Il y a un an, des médecins dénonçaient les conséquences de cette « bombe sanitaire » qu’est le cadmium en s’appuyant sur plus de 16 000 articles scientifiques : maladies osseuses, néphropathies, troubles de la reproduction, risque accru de cancer… Santé publique France établissait un lien avec l’explosion des cancers du pancréas. La principale raison de cette contamination viendrait de l’usage d’engrais phosphatés importés du Maroc à forte teneur en cadmium pour fertiliser les terres agricoles.
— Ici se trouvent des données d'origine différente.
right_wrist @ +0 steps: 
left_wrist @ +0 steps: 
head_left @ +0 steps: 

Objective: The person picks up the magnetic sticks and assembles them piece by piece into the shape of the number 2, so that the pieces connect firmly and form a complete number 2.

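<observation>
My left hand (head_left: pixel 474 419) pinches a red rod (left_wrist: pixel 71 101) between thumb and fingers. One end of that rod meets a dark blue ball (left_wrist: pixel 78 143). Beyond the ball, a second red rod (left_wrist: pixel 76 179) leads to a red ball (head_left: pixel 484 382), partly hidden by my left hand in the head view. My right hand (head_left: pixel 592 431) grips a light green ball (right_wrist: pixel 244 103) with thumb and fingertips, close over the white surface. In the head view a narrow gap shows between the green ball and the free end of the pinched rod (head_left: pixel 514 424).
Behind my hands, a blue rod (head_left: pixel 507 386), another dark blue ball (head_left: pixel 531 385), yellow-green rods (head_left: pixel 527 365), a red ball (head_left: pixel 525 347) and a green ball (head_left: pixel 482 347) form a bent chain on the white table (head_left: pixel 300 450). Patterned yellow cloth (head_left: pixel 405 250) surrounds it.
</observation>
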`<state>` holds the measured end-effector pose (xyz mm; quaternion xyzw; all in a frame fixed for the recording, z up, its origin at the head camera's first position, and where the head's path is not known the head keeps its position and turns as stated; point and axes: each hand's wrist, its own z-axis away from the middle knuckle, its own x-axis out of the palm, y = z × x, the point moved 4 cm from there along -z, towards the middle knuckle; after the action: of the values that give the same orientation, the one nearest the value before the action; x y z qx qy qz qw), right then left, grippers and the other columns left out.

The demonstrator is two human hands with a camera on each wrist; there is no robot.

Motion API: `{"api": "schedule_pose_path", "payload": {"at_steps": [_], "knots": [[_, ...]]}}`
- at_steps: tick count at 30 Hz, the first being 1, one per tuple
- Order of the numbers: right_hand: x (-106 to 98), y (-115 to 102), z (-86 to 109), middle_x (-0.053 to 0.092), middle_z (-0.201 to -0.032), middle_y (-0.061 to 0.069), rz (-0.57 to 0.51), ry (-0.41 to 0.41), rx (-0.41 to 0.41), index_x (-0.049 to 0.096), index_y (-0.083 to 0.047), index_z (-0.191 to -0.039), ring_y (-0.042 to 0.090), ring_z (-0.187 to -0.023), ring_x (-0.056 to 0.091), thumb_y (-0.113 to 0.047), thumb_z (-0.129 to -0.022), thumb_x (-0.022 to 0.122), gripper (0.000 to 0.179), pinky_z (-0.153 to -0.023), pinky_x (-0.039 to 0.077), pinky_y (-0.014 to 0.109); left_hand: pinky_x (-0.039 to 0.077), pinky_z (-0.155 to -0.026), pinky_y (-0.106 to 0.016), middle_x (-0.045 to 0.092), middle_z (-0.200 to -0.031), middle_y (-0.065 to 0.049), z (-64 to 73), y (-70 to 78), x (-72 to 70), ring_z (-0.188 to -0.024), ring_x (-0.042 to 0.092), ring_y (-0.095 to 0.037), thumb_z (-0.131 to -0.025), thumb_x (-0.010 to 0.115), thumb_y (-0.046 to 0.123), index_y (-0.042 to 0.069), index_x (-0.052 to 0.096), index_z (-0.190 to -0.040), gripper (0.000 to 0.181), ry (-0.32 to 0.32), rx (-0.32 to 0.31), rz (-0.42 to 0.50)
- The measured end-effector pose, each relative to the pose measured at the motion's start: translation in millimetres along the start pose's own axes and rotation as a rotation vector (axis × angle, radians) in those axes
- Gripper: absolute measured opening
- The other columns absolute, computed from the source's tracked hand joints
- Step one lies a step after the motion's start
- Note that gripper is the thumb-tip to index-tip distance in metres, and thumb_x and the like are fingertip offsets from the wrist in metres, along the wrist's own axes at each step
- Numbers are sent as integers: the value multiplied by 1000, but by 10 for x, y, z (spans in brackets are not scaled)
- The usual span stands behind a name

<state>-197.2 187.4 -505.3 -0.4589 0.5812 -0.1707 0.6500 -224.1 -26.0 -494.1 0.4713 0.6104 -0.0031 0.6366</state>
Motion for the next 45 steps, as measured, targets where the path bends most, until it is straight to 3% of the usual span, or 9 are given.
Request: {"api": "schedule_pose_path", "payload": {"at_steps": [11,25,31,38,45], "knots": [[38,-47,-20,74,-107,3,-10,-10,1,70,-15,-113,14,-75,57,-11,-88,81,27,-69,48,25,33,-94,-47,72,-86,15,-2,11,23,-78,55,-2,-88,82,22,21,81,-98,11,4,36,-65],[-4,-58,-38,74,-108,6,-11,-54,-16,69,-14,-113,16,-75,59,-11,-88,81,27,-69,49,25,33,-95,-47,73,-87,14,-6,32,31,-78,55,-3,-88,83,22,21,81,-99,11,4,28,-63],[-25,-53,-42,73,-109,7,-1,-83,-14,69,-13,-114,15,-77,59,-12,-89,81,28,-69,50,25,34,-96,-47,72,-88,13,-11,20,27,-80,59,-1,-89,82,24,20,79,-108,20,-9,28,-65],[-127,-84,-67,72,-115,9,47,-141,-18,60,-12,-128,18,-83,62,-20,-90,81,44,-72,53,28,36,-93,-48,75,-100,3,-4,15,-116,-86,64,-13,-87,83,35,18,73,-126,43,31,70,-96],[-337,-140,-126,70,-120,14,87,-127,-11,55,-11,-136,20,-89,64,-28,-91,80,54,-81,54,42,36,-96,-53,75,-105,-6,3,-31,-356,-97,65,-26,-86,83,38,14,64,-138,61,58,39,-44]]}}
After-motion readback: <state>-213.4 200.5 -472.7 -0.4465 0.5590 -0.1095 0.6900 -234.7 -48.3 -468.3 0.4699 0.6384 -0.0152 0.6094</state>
Malgré cette alerte d’ampleur, pas de réaction politique à la hauteur. Tout juste l’élaboration d’un plan permettant de diminuer très progressivement la teneur en cadmium autorisée dans les engrais phosphatés mais toujours pas mis en œuvre. Cette fois, c’est l’Anses, qui publie une étude affirmant pour la première fois que l’alimentation est la source majeure d’exposition notamment : les denrées à base de céréales, en particulier de blé (céréales du petit-déjeuner, pains, pâtes…), et les pommes de terre. Ainsi, elle conseille d’« introduire plus de légumineuses comme les pois chiches dans les repas à la place des aliments à base de blé comme les pâtes ».
Mais, surtout, l’Anses rappelle au gouvernement qu’il est urgent de réduire drastiquement les teneurs en cadmium autorisées dans les engrais phosphatés, en abaissant la teneur maximale à 20 milligrammes par kilo (mg/kg). Aujourd’hui, la teneur autorisée en France est toujours de 90 mg/kg.